WHAT THE EXERCISE ASKS: Output only this range of the data below: the line that contains "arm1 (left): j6" through the final line, both ends included, each retyped exactly.

GIVEN DATA:
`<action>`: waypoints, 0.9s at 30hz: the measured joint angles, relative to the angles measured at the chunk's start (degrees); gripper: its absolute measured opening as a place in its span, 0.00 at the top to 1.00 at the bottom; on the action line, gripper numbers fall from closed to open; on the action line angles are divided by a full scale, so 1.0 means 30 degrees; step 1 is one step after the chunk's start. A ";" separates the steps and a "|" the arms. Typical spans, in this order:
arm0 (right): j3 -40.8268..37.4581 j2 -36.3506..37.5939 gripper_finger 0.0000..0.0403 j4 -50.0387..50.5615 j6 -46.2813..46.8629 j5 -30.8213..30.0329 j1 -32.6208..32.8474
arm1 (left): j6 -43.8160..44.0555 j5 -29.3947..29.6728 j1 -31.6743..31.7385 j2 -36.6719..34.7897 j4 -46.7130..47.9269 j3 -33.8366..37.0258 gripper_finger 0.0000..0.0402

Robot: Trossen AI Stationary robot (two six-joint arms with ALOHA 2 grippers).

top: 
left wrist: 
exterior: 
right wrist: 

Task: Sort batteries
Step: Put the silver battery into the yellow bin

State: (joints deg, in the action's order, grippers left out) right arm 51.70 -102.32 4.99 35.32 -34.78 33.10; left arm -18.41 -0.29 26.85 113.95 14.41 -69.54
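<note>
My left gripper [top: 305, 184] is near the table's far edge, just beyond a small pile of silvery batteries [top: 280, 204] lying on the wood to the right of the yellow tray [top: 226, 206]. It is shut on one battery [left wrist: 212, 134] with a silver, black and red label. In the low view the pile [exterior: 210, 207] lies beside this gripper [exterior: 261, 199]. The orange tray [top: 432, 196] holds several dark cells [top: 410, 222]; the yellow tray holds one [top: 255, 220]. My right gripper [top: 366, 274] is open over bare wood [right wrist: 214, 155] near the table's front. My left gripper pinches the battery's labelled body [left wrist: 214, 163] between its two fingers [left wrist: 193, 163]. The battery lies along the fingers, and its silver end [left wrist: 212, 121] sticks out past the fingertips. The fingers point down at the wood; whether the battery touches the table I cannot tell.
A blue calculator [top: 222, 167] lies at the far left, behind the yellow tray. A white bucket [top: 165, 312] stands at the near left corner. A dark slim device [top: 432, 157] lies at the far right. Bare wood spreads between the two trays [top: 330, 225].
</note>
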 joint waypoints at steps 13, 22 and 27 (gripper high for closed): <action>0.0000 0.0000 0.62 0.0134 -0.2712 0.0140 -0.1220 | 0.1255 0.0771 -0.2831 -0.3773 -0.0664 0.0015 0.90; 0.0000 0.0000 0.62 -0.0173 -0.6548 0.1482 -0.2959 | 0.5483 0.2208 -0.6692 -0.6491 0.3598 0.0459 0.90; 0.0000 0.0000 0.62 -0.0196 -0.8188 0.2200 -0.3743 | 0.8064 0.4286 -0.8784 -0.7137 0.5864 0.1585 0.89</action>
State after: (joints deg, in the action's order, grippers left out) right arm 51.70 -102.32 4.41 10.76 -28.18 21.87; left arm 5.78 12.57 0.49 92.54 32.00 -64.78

ANSWER:
arm1 (left): j6 -43.8160..44.0555 j5 -29.3947..29.6728 j1 -31.6743..31.7385 j2 -36.6719..34.7897 j4 -46.7130..47.9269 j3 -33.8366..37.0258 gripper_finger 0.0000..0.0402

Robot: Trossen AI Stationary robot (two six-joint arms with ALOHA 2 grippers).

top: 
left wrist: 
exterior: 
right wrist: 

Task: Sort batteries
Step: Put the silver battery into the yellow bin

State: (joints deg, in the action's order, grippers left out) right arm 51.70 -102.32 4.99 35.32 -34.78 33.10; left arm -18.41 -0.29 26.85 113.95 14.41 -69.54
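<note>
My left gripper [top: 305, 184] is near the table's far edge, just beyond a small pile of silvery batteries [top: 280, 204] lying on the wood to the right of the yellow tray [top: 226, 206]. It is shut on one battery [left wrist: 212, 134] with a silver, black and red label. In the low view the pile [exterior: 210, 207] lies beside this gripper [exterior: 261, 199]. The orange tray [top: 432, 196] holds several dark cells [top: 410, 222]; the yellow tray holds one [top: 255, 220]. My right gripper [top: 366, 274] is open over bare wood [right wrist: 214, 155] near the table's front. My left gripper pinches the battery's labelled body [left wrist: 214, 163] between its two fingers [left wrist: 193, 163]. The battery lies along the fingers, and its silver end [left wrist: 212, 121] sticks out past the fingertips. The fingers point down at the wood; whether the battery touches the table I cannot tell.
A blue calculator [top: 222, 167] lies at the far left, behind the yellow tray. A white bucket [top: 165, 312] stands at the near left corner. A dark slim device [top: 432, 157] lies at the far right. Bare wood spreads between the two trays [top: 330, 225].
</note>
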 joint waypoints at steps 13, 22 and 27 (gripper high for closed): <action>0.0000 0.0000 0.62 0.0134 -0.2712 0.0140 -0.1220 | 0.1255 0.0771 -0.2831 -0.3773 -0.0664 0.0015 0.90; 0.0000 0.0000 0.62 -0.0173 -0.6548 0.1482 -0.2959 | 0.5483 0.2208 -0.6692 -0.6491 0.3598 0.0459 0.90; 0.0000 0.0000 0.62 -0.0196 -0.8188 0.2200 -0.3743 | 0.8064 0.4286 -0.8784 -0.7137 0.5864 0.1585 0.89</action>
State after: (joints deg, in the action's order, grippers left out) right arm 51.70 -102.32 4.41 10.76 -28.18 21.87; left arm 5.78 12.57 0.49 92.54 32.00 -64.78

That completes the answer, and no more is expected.